#### Task objective
Could you transcribe the whole listing, keeping every line exactly the same?

START Data section

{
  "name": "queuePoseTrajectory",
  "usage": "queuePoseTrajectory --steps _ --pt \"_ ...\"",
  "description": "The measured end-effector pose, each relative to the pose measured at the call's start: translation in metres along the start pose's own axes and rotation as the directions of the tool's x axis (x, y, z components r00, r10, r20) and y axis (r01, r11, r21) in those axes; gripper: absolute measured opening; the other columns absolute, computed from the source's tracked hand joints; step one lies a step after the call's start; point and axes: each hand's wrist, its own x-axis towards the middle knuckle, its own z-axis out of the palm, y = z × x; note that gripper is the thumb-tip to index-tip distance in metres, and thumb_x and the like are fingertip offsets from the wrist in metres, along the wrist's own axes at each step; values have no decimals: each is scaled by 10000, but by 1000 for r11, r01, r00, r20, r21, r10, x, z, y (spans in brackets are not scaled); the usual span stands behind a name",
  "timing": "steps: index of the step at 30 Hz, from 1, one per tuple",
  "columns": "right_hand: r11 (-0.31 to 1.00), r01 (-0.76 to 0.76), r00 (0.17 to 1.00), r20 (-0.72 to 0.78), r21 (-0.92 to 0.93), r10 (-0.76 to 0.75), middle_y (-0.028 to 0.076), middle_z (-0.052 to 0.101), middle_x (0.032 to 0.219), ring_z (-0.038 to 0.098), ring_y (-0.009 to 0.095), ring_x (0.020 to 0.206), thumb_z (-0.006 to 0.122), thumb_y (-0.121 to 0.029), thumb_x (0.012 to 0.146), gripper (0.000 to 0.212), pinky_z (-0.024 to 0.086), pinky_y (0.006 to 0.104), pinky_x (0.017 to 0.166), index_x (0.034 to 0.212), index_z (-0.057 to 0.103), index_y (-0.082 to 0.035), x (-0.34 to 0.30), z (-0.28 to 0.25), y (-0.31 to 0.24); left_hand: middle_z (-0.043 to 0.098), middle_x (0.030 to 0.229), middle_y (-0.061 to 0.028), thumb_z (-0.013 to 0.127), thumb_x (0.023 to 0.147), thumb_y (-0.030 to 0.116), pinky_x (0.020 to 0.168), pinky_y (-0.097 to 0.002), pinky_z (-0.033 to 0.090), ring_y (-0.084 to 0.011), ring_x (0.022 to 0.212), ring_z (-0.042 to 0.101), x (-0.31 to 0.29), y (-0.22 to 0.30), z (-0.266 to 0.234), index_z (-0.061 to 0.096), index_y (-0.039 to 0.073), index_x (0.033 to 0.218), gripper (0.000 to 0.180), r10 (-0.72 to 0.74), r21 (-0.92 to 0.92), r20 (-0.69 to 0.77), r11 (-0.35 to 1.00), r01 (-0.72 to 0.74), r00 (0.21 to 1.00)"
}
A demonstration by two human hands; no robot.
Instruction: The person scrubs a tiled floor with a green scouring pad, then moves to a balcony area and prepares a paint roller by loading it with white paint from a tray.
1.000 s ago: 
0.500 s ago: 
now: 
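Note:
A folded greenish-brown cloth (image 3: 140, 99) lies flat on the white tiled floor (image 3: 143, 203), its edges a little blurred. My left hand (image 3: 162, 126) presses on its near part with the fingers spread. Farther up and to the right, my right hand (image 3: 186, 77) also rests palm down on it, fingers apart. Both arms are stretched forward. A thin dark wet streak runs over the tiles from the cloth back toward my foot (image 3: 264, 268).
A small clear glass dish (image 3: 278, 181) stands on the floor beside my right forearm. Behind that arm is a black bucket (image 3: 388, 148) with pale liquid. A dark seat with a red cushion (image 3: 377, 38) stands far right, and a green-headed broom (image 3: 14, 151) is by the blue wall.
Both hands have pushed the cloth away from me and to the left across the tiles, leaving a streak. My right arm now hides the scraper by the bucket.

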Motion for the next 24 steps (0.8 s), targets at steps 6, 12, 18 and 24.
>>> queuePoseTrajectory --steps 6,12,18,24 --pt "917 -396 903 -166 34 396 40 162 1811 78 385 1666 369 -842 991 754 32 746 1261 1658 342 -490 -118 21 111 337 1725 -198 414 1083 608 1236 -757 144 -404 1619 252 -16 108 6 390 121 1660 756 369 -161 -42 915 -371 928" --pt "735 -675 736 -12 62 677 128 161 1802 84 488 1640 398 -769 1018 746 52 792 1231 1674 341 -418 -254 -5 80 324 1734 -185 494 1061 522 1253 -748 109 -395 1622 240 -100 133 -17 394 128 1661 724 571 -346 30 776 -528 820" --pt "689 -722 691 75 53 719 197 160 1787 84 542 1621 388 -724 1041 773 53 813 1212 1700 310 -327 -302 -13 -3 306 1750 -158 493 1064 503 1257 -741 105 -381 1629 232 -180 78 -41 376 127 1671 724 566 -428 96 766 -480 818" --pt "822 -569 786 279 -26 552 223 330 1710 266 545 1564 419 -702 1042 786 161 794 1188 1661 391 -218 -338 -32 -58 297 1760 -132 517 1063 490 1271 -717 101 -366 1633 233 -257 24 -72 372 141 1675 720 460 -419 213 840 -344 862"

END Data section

#### Finished task
{
  "name": "queuePoseTrajectory",
  "usage": "queuePoseTrajectory --steps _ --pt \"_ ...\"",
  "description": "The measured end-effector pose, each relative to the pose measured at the call's start: translation in metres along the start pose's own axes and rotation as the directions of the tool's x axis (x, y, z components r00, r10, r20) and y axis (r01, r11, r21) in those axes; gripper: absolute measured opening; the other columns absolute, computed from the source's tracked hand joints; step one lies a step after the call's start; point and axes: each hand's wrist, its own x-axis towards the middle knuckle, its own z-axis out of the palm, y = z × x; note that gripper is the thumb-tip to index-tip distance in metres, and thumb_x and the like are fingertip offsets from the wrist in metres, along the wrist's own axes at each step; values have no decimals: each is scaled by 10000, but by 1000 for r11, r01, r00, r20, r21, r10, x, z, y (spans in brackets are not scaled); the usual span stands behind a name",
  "timing": "steps: index of the step at 30 Hz, from 1, one per tuple",
  "columns": "right_hand: r11 (-0.31 to 1.00), r01 (-0.76 to 0.76), r00 (0.17 to 1.00), r20 (-0.72 to 0.78), r21 (-0.92 to 0.93), r10 (-0.76 to 0.75), middle_y (-0.028 to 0.076), middle_z (-0.052 to 0.101), middle_x (0.032 to 0.219), ring_z (-0.038 to 0.098), ring_y (-0.009 to 0.095), ring_x (0.020 to 0.206), thumb_z (-0.006 to 0.122), thumb_y (-0.121 to 0.029), thumb_x (0.012 to 0.146), gripper (0.000 to 0.212), pinky_z (-0.024 to 0.086), pinky_y (0.006 to 0.104), pinky_x (0.017 to 0.166), index_x (0.034 to 0.212), index_z (-0.057 to 0.103), index_y (-0.082 to 0.035), x (-0.34 to 0.30), z (-0.28 to 0.25), y (-0.31 to 0.24); left_hand: middle_z (-0.043 to 0.098), middle_x (0.030 to 0.229), middle_y (-0.061 to 0.028), thumb_z (-0.013 to 0.127), thumb_x (0.023 to 0.147), thumb_y (-0.030 to 0.116), pinky_x (0.020 to 0.168), pinky_y (-0.097 to 0.002), pinky_z (-0.033 to 0.090), ring_y (-0.084 to 0.011), ring_x (0.022 to 0.212), ring_z (-0.042 to 0.101), x (-0.31 to 0.29), y (-0.22 to 0.30), z (-0.266 to 0.234), index_z (-0.061 to 0.096), index_y (-0.039 to 0.073), index_x (0.033 to 0.218), gripper (0.000 to 0.180), r10 (-0.72 to 0.74), r21 (-0.92 to 0.92), r20 (-0.69 to 0.77), r11 (-0.35 to 1.00), r01 (-0.72 to 0.74), r00 (0.21 to 1.00)"
}
A demonstration by two human hands; no robot.
Instruction: The person scrubs a tiled floor with a green scouring pad, then moves to a balcony area and prepares a paint roller by loading it with white paint from a tray.
1.000 s ago: 
0.500 s ago: 
now: 
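Note:
A folded greenish-brown cloth (image 3: 140, 99) lies flat on the white tiled floor (image 3: 143, 203), its edges a little blurred. My left hand (image 3: 162, 126) presses on its near part with the fingers spread. Farther up and to the right, my right hand (image 3: 186, 77) also rests palm down on it, fingers apart. Both arms are stretched forward. A thin dark wet streak runs over the tiles from the cloth back toward my foot (image 3: 264, 268).
A small clear glass dish (image 3: 278, 181) stands on the floor beside my right forearm. Behind that arm is a black bucket (image 3: 388, 148) with pale liquid. A dark seat with a red cushion (image 3: 377, 38) stands far right, and a green-headed broom (image 3: 14, 151) is by the blue wall.
Both hands have pushed the cloth away from me and to the left across the tiles, leaving a streak. My right arm now hides the scraper by the bucket.
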
Motion for the next 24 steps (0.8 s), targets at steps 6, 12, 18 and 24.
>>> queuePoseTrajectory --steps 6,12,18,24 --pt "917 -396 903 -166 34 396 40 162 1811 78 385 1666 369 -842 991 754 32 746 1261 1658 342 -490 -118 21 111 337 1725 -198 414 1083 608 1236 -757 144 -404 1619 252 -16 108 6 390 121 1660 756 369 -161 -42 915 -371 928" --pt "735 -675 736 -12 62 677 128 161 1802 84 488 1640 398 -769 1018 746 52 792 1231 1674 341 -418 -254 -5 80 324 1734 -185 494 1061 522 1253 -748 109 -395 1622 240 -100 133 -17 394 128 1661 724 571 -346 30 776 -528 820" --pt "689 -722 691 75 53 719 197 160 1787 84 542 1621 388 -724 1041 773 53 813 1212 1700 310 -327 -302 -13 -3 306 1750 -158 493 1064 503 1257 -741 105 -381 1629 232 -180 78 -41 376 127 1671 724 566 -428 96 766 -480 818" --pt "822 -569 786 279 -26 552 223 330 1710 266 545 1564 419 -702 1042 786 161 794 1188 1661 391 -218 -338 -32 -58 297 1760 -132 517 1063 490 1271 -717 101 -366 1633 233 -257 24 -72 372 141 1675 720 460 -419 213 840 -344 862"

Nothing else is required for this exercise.